***** Source material *****
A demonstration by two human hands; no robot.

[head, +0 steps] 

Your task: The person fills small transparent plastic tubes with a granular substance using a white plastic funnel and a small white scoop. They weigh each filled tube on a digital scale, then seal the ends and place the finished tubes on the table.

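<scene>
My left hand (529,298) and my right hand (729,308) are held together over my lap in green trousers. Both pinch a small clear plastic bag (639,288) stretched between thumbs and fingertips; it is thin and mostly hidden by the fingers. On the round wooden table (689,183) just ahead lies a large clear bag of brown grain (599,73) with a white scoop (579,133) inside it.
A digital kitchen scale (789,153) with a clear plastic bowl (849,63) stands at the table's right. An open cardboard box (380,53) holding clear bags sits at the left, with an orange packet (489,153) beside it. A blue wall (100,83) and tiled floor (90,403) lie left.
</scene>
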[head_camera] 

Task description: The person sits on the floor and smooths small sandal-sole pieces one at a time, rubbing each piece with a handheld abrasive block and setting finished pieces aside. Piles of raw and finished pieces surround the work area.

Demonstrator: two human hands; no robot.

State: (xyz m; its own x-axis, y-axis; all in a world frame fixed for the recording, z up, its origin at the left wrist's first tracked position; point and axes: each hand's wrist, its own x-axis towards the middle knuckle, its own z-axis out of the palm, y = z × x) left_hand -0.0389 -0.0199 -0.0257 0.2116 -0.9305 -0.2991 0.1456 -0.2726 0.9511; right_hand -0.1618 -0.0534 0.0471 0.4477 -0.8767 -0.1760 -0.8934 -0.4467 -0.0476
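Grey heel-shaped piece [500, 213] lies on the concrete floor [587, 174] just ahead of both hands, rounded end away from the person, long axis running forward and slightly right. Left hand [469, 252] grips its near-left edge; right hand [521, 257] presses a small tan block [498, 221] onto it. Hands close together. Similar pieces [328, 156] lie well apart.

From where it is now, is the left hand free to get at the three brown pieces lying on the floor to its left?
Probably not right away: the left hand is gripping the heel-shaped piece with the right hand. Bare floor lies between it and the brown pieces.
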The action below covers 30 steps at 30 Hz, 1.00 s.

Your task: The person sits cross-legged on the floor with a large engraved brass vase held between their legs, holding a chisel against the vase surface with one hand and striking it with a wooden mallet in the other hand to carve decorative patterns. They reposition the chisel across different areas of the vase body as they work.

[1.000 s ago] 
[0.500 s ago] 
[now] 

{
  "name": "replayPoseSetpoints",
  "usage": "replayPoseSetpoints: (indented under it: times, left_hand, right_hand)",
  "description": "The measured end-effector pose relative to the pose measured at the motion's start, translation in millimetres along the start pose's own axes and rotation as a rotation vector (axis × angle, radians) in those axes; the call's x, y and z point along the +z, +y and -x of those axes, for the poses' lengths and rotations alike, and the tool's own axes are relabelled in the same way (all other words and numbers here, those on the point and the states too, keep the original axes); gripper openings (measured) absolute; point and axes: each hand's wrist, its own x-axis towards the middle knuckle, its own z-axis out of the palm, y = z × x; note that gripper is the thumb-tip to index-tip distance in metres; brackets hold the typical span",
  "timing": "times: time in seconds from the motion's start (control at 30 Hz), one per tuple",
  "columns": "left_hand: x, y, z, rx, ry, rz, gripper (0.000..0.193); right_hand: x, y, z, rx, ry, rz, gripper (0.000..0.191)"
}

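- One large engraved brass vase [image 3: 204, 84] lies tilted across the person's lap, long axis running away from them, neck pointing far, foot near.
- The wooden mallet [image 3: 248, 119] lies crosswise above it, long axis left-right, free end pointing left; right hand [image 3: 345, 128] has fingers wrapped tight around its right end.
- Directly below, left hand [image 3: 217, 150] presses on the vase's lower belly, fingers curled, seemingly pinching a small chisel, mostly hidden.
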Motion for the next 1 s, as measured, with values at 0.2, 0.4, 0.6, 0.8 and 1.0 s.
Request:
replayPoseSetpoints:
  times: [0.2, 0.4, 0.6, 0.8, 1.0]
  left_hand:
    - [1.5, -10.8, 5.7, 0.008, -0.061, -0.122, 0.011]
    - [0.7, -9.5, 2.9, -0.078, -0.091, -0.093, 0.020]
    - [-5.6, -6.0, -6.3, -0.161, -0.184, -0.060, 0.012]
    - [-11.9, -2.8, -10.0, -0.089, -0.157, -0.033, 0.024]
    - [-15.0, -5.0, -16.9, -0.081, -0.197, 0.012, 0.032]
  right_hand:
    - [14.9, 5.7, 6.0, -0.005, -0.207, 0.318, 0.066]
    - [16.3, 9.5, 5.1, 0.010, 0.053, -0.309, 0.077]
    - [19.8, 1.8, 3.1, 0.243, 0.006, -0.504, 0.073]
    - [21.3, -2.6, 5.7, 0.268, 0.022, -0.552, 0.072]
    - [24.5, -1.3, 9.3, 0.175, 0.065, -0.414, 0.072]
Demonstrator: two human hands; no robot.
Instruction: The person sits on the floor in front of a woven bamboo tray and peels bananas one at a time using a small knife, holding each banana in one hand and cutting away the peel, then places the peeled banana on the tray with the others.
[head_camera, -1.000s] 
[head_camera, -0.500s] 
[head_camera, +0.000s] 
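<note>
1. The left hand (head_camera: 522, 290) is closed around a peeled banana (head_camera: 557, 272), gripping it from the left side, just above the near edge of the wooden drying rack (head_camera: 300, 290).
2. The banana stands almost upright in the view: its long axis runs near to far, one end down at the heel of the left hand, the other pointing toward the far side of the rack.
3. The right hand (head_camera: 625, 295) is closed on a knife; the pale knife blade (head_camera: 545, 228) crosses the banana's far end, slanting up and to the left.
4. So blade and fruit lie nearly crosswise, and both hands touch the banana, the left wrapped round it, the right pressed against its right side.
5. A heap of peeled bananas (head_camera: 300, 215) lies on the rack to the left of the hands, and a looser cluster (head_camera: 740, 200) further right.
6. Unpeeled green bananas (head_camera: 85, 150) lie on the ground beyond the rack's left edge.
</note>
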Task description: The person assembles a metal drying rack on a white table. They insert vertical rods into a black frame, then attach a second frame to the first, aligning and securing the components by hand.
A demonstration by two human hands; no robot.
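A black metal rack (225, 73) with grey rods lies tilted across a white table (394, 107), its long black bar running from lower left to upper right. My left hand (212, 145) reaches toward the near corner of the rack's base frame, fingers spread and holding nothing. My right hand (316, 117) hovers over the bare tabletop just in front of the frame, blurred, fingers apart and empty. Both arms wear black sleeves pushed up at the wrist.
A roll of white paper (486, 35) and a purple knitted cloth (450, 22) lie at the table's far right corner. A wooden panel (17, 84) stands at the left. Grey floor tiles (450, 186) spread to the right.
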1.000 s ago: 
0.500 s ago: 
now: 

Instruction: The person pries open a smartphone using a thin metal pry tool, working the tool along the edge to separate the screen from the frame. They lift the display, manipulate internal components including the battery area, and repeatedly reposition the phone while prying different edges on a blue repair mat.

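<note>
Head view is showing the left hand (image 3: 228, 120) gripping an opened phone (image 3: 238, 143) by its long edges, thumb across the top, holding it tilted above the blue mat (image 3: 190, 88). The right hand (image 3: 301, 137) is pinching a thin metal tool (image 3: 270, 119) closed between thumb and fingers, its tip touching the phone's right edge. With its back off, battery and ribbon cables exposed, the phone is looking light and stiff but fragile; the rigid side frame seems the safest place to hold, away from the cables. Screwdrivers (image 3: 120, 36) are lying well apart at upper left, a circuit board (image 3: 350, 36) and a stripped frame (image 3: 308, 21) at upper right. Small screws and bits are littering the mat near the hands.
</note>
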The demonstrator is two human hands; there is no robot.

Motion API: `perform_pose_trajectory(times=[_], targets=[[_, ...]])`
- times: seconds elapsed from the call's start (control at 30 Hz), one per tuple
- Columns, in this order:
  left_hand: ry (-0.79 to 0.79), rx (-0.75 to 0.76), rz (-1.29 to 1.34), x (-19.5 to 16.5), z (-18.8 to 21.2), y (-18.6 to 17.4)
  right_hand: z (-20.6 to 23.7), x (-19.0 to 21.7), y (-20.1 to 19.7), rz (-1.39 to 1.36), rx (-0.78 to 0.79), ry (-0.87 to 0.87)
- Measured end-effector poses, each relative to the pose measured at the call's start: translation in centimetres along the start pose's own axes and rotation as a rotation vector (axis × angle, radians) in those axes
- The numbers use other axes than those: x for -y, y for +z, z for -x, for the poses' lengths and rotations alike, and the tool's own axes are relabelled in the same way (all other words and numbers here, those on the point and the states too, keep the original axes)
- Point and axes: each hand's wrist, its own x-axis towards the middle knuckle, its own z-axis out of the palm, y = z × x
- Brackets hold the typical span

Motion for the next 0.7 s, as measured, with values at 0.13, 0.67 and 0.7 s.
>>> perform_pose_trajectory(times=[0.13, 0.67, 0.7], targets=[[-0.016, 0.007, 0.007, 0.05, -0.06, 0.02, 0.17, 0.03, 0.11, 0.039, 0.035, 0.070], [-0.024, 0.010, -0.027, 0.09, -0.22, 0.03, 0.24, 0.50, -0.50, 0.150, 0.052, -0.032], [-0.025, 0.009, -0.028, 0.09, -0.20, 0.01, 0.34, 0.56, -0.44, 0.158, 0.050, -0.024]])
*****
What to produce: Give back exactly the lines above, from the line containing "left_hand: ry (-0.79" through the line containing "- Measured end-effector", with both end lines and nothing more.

Output:
  left_hand: ry (-0.79 to 0.79), rx (-0.75 to 0.76), rz (-1.29 to 1.34), x (-19.5 to 16.5), z (-18.8 to 21.2), y (-18.6 to 17.4)
  right_hand: z (-20.6 to 23.7), x (-19.0 to 21.7), y (-20.1 to 19.7), rz (-1.39 to 1.36), rx (-0.78 to 0.79), ry (-0.87 to 0.87)
- Measured end-effector poses, each relative to the pose measured at the call's start: translation in centimetres along the start pose's own axes and rotation as a rotation vector (axis × angle, radians) in those axes

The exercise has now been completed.